Many children as young as 16 are traded on online marketplaces hosted by tech giants including Instagram and Google. Young children are being trafficked into Kuwait and sold as maids.

Technology giants Google, Apple and Facebook are accused of being a part of online slavery market. In an undercover investigation done by  BBC News Arabic, people in Kuwait had apps on their smartphones which enabled them to buyers women available for domestic service. These women could be brought for as little as £3,000. 

Urmila Bhoola, a special rapporteur with the UN told BBC, “What they are doing is promoting an online slave market. If Google, Apple, Facebook or any other companies are hosting apps like these, they have to be held accountable.” One market was also being operated on Instagram (which is owned by Facebook) where sales are being conducted through private messages, the investigation claims.
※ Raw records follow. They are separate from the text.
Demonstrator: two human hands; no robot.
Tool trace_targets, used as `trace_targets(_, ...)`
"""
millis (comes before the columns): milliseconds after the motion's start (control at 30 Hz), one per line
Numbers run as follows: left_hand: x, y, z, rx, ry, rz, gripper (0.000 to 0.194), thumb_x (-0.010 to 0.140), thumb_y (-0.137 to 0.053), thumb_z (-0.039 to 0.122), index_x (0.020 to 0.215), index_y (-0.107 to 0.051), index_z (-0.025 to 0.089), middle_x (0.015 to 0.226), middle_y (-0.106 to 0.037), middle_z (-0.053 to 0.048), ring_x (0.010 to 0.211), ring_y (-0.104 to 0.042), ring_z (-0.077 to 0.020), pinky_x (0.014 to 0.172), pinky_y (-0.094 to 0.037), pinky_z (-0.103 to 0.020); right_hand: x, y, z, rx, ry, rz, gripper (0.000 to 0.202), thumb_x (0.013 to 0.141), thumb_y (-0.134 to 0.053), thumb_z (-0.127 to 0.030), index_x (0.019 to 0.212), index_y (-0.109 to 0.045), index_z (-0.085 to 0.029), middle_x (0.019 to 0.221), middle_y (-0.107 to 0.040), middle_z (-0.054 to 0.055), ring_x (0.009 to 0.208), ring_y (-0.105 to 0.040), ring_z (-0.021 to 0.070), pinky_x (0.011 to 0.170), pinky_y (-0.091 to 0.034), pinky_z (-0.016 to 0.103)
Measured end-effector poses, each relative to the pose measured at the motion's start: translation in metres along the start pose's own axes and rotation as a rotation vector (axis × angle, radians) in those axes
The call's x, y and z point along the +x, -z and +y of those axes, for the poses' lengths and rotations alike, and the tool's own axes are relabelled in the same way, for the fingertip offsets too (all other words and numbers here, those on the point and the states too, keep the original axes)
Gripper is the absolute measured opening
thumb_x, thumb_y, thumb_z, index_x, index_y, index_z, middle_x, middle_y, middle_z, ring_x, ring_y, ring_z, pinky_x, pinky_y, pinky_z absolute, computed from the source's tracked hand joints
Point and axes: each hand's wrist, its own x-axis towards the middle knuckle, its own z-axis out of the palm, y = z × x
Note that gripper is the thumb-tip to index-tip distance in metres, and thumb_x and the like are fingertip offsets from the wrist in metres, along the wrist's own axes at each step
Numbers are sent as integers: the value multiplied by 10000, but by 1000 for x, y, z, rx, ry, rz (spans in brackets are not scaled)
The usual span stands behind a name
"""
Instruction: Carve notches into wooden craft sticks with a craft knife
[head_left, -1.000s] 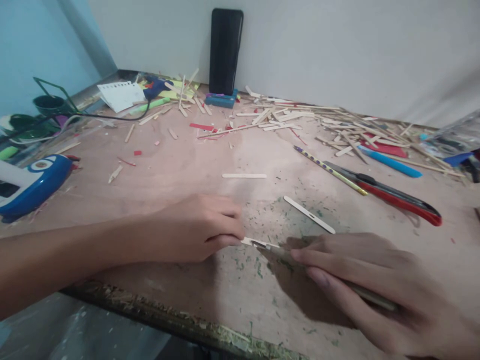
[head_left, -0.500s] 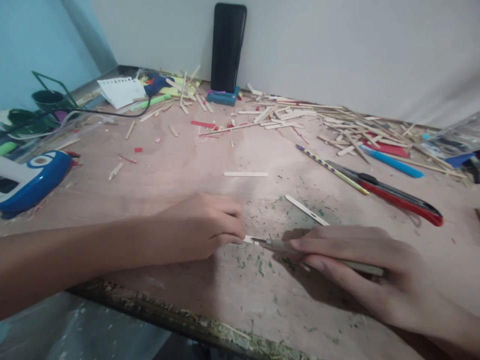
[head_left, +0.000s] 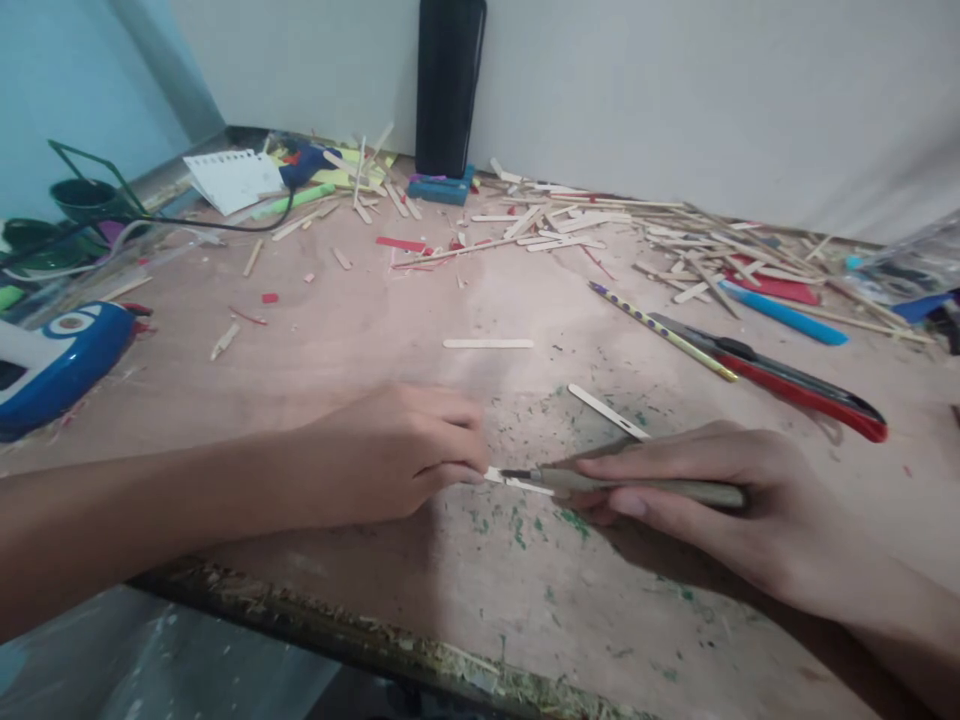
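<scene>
My left hand point(head_left: 435, 445) is closed over one end of a popsicle stick point(head_left: 534, 488), pinning it to the table. Its other end shows between my two hands. My right hand point(head_left: 720, 490) is closed around a craft knife point(head_left: 675, 489) with a pale handle, held nearly flat. The knife's dark blade point(head_left: 517, 474) lies at the stick, close to my left fingertips. Just beyond my right hand is a second popsicle stick point(head_left: 604, 408) with a slot cut in it, partly hidden by the fingers. Farther back lies a plain popsicle stick point(head_left: 487, 344).
On the right are a patterned pencil point(head_left: 660, 330), a red box cutter point(head_left: 802, 390) and a blue pen-like piece point(head_left: 784, 312). Heaped sticks point(head_left: 577, 225) line the wall. A black phone point(head_left: 450, 90) stands upright behind. At left sits a blue-and-white device point(head_left: 75, 350). Green shavings dot the table point(head_left: 337, 330).
My right hand has shifted slightly up and left, and the knife lies flatter, its blade nearer my left fingers. More of the held stick shows. My left hand stays nearly in place.
</scene>
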Motion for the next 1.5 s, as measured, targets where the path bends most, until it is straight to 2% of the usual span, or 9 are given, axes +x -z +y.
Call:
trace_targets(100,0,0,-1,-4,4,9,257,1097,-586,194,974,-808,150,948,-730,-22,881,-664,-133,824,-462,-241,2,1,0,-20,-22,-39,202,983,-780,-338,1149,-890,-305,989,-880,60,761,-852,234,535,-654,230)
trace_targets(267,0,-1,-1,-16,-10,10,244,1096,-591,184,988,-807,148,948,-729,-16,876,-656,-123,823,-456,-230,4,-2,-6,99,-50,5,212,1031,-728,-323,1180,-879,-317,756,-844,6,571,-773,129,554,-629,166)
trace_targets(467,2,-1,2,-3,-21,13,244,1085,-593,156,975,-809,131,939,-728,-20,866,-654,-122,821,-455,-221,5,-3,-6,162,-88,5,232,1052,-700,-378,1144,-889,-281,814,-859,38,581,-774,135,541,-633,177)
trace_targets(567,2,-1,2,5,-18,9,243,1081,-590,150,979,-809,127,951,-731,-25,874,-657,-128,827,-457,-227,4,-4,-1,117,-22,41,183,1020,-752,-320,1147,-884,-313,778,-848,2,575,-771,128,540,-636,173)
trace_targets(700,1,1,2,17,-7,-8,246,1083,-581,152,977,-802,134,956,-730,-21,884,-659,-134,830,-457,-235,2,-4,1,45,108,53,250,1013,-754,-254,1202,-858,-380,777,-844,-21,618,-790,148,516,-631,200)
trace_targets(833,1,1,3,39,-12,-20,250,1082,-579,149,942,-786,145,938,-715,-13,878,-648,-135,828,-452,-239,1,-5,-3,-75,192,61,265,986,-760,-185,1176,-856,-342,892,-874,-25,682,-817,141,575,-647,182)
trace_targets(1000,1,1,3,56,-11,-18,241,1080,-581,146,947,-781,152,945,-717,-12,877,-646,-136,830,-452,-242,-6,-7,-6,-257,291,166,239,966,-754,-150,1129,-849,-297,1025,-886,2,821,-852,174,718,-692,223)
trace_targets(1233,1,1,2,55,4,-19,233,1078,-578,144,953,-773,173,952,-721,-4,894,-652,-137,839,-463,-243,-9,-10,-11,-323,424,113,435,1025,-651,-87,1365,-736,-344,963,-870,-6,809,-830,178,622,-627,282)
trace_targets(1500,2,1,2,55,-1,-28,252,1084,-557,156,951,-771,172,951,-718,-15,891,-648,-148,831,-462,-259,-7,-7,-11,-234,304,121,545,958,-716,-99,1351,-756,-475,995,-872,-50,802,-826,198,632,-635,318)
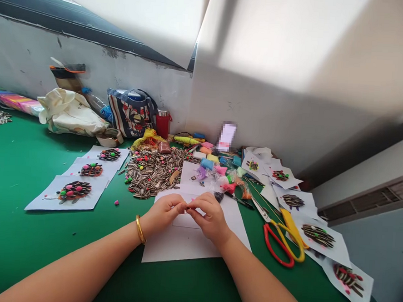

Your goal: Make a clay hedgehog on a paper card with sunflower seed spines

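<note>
My left hand [163, 214], with a gold bangle [140, 229] on its wrist, is closed in a pinch. My right hand [213, 219] pinches too, its fingertips meeting the left ones. A small dark bit seems to be between the fingertips, too hidden to name. Both hands are above a white paper sheet [195, 253]. Just beyond it lies a heap of striped sunflower seeds [154, 171]. Small bags of coloured modelling clay [207, 164] sit behind the right hand, and a black pen [241, 200] lies to its right.
Scissors [281, 242] with red and yellow handles lie at the right. Seed-and-clay hedgehog pictures lie on cards at left [34, 200] and right [344, 248]. A striped bag [130, 114], a cream cloth bag [67, 111], a red flask [162, 123] and a phone [227, 136] stand along the wall.
</note>
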Demonstrator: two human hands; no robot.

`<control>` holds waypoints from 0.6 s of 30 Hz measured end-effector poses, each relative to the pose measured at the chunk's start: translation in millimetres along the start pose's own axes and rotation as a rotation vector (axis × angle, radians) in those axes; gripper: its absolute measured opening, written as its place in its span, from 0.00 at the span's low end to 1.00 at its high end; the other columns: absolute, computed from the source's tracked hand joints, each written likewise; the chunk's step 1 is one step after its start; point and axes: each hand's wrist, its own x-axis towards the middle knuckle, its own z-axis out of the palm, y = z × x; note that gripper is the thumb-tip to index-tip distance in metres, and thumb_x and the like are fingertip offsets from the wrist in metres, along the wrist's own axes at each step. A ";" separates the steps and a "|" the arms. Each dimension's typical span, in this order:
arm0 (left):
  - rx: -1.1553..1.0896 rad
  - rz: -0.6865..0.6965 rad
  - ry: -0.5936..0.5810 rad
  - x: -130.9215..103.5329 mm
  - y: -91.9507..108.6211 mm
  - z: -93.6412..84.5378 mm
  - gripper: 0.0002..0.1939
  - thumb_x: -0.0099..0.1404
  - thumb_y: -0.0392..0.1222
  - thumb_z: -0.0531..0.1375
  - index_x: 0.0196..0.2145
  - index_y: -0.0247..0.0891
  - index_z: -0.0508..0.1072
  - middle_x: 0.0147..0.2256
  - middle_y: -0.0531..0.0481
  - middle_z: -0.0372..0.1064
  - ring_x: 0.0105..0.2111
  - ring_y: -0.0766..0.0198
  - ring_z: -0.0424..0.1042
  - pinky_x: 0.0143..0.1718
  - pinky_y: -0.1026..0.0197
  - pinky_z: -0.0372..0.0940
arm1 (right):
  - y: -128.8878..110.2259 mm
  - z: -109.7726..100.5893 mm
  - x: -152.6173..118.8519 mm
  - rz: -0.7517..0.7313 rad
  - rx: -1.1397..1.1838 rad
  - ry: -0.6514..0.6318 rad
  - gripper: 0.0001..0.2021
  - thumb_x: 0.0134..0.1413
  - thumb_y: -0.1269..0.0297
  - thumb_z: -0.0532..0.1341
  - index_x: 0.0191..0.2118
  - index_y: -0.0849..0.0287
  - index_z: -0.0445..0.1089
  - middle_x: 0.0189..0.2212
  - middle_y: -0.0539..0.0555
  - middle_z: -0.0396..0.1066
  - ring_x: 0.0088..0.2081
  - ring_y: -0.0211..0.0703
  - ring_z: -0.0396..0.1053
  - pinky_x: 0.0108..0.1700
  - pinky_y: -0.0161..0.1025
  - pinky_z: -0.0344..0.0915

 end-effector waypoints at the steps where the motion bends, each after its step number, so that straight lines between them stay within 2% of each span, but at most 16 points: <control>1: 0.033 0.002 0.020 0.7 -1.8 -1.8 0.20 0.71 0.50 0.50 0.31 0.37 0.75 0.30 0.50 0.72 0.32 0.63 0.69 0.36 0.62 0.63 | 1.6 -0.2 -0.1 0.012 -0.007 0.002 0.03 0.59 0.64 0.63 0.38 0.53 0.75 0.31 0.51 0.73 0.37 0.43 0.67 0.41 0.41 0.63; 4: 0.186 -0.005 0.088 3.5 -6.7 -8.6 0.14 0.70 0.46 0.53 0.36 0.39 0.76 0.36 0.48 0.74 0.38 0.60 0.71 0.43 0.59 0.64 | 8.7 0.0 0.3 0.064 -0.056 -0.012 0.03 0.58 0.66 0.64 0.38 0.54 0.75 0.32 0.51 0.74 0.38 0.43 0.67 0.43 0.42 0.62; 6: 0.266 -0.019 0.083 5.1 -8.9 -12.0 0.11 0.68 0.43 0.54 0.38 0.40 0.76 0.39 0.48 0.75 0.42 0.59 0.71 0.46 0.58 0.64 | 13.7 1.3 0.9 0.106 -0.101 -0.055 0.04 0.57 0.69 0.64 0.38 0.55 0.75 0.32 0.50 0.75 0.39 0.43 0.67 0.44 0.41 0.62; 12: 0.447 -0.051 -0.032 4.2 -8.5 -9.7 0.12 0.66 0.35 0.54 0.41 0.39 0.77 0.40 0.46 0.76 0.43 0.57 0.73 0.46 0.55 0.65 | 18.6 9.4 1.2 0.212 -0.207 -0.202 0.08 0.52 0.76 0.66 0.36 0.55 0.75 0.33 0.49 0.76 0.37 0.42 0.69 0.43 0.40 0.63; 18: 0.486 -0.069 -0.067 3.8 -6.3 -7.9 0.14 0.66 0.32 0.52 0.42 0.38 0.77 0.40 0.45 0.76 0.42 0.56 0.73 0.46 0.55 0.66 | 23.1 15.9 -0.8 0.159 -0.250 -0.225 0.06 0.54 0.72 0.66 0.36 0.54 0.77 0.33 0.52 0.75 0.39 0.44 0.68 0.43 0.41 0.64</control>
BBC sent a couple undercover who claimed that they just arrived in Kuwait and were looking out for domestic servants. They even visited a site where women were worth more than others, as determined by their race. One advert on the app also described an African worker was ‘clean and smiley’, while another claimed that the Nepalese person who they were looking to sell, ‘dares to ask for a day off.’ BBC also found a police officer who was looking to sell his domestic help and described his help as ‘very nice’ and with a ‘smiley face.’

According to BBC’s investigation, the new online marketplaces are even surpassing traditional agencies thus undermining the conditions of domestic staff. This leaves various women and children at risk of abuse even though Kuwaiti authorities claim that they have certain rules in place to prevent exploitation and trafficking.